**The problem**
Copy each line below in which the string "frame" occurs.

**Data**

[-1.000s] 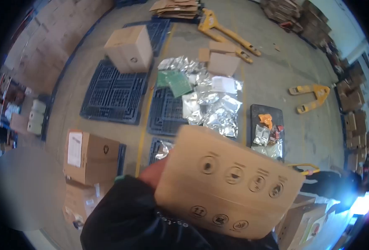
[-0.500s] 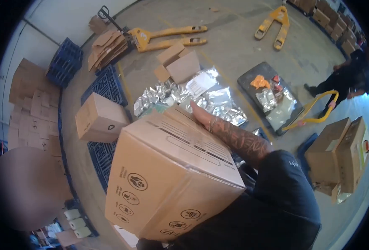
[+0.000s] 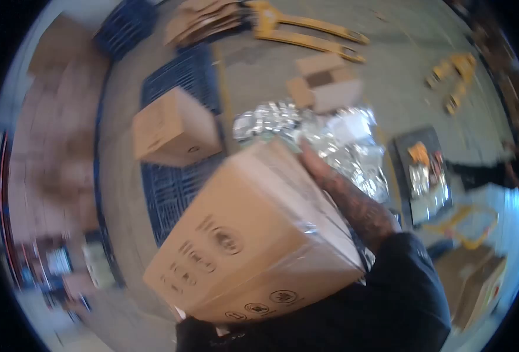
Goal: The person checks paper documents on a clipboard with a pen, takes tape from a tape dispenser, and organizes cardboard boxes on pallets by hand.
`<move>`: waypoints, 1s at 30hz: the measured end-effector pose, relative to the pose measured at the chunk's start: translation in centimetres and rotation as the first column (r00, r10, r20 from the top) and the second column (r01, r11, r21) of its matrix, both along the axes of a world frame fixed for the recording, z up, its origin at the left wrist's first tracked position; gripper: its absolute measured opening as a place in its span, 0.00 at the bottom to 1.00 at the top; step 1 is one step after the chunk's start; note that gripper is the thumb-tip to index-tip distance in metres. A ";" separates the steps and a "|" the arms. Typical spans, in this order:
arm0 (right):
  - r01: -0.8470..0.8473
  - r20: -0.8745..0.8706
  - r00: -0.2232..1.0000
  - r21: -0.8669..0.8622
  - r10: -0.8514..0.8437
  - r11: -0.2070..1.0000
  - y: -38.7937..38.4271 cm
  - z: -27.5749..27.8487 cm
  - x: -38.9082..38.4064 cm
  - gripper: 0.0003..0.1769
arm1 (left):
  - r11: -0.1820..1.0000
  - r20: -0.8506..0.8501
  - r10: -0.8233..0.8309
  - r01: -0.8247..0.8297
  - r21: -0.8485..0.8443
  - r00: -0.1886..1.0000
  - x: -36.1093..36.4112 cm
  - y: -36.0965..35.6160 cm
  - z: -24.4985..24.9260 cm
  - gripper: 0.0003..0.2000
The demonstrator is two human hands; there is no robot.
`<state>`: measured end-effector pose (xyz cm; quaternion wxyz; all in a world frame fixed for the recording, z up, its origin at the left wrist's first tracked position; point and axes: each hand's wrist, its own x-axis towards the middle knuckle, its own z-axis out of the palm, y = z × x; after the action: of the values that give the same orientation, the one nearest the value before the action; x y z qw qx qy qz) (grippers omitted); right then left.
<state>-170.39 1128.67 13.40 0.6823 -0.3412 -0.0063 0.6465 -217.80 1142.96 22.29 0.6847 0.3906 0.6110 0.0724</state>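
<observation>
A large cardboard box (image 3: 236, 217) with printed handling symbols is held tilted against my dark-shirted body. My right hand (image 3: 307, 155) presses on its far upper side, arm wrapped along the box; the fingers are partly hidden and blurred. At the lower left, a dark sleeve (image 3: 198, 335) shows by the box's bottom edge, while my left hand itself is hidden. Beyond my right hand lies a spread of silver foil packs (image 3: 353, 158) on the floor. An open cardboard box (image 3: 338, 94) stands behind the foil.
To the left, a closed carton (image 3: 180, 129) sits on blue pallets (image 3: 174, 193). Yellow pallet jacks (image 3: 306, 36) stand farther back. A loaded flat cart (image 3: 415, 176) is on the right, near a person in dark clothes (image 3: 488, 174). More cartons (image 3: 470, 281) stand at lower right.
My view has swung left and down, so the floor items appear shifted right. The box stays held against my body, with my right hand still on its far side.
</observation>
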 end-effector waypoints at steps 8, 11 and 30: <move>0.035 0.004 0.999 -0.059 -0.035 0.998 13.1 0.4 -4.8 0.46 | 0.984 0.077 0.178 -0.176 -0.028 0.981 -3.5 13.1 -3.2 0.26; 0.097 0.011 0.995 -0.182 -0.097 0.979 20.1 -3.9 -7.8 0.46 | 0.980 0.060 0.197 -0.194 -0.051 0.979 -4.9 23.4 -6.4 0.26; 0.289 -0.081 0.935 -0.398 -0.347 0.871 53.7 -40.6 -8.8 0.42 | 0.996 -0.006 0.083 -0.083 -0.028 0.997 1.7 68.8 -32.2 0.25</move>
<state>-179.21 1182.33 -27.22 0.6988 -0.4137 0.2264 0.5378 -216.05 1211.71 -9.93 0.6851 0.3554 0.6293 0.0911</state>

**Answer to this problem**
`<move>`: waypoints, 1s at 30hz: the measured end-effector pose, relative to the pose measured at the chunk's start: translation in centimetres and rotation as the first column (r00, r10, r20 from the top) and the second column (r01, r11, r21) of its matrix, both along the axes of a world frame fixed for the recording, z up, its origin at the left wrist's first tracked position; gripper: its absolute measured opening as a place in its span, 0.00 at the bottom to 1.00 at the top; step 1 is one step after the chunk's start; note that gripper is the thumb-tip to index-tip distance in metres. A ";" separates the steps and a "|" the arms. Typical spans, in this order:
`<state>`: measured end-effector pose (xyz cm; quaternion wxyz; all in a world frame fixed for the recording, z up, its origin at the left wrist's first tracked position; point and axes: each hand's wrist, its own x-axis towards the middle knuckle, its own z-axis out of the palm, y = z × x; after the action: of the values that give the same orientation, the one nearest the value before the action; x y z qw qx qy qz) (grippers omitted); right then left.

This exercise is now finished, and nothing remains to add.